The task:
Retype exactly the lines that run from the start of the data to the line holding "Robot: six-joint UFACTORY", including both, and only those.

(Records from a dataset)
------
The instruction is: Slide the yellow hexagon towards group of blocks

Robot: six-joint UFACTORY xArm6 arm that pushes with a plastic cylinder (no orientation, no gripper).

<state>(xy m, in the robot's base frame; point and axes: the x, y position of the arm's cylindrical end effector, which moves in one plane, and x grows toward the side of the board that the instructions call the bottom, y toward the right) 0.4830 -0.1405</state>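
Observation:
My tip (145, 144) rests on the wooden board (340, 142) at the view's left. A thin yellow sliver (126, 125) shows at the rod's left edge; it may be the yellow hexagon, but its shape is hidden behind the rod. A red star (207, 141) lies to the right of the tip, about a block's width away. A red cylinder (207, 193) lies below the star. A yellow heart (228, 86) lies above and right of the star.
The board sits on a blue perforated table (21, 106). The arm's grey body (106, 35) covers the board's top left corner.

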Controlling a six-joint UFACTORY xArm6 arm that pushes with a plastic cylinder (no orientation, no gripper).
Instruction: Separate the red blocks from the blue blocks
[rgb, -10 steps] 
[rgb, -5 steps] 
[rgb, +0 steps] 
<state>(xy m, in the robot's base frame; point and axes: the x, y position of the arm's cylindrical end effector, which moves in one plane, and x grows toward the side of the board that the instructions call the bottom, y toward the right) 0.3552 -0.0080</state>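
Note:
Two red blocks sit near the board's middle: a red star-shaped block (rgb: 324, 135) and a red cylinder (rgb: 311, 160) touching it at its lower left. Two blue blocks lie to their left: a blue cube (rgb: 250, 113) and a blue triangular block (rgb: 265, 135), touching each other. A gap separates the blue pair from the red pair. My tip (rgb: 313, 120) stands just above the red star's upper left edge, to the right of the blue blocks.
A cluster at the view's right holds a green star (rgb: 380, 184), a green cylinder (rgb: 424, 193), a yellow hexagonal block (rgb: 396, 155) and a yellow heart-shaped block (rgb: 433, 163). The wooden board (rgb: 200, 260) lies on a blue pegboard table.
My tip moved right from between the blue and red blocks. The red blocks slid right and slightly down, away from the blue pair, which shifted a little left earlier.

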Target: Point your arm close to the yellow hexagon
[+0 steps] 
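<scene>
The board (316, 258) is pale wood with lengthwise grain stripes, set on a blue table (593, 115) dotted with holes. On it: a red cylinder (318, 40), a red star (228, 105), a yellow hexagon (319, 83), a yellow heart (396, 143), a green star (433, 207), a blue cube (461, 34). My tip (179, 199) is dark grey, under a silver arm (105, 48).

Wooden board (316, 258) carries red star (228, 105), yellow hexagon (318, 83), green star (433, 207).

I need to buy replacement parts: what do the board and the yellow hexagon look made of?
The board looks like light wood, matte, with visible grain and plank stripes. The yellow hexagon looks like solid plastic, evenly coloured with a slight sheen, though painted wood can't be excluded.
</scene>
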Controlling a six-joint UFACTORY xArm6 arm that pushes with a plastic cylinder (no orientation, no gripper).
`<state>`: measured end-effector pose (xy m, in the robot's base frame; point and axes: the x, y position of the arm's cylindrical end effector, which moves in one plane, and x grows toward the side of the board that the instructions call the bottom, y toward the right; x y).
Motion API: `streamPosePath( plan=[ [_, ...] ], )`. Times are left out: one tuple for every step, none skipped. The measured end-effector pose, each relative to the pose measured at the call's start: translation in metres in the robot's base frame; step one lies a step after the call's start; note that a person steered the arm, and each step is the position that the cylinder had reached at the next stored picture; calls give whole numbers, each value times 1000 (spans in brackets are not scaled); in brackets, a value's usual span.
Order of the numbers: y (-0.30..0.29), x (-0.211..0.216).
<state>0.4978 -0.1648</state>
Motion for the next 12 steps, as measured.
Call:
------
Written solution:
The instruction is: Slide the yellow hexagon towards group of blocks

Robot: six-joint UFACTORY xArm6 arm that pushes with a plastic cylinder (no orientation, no gripper).

The requested output has now been given in full.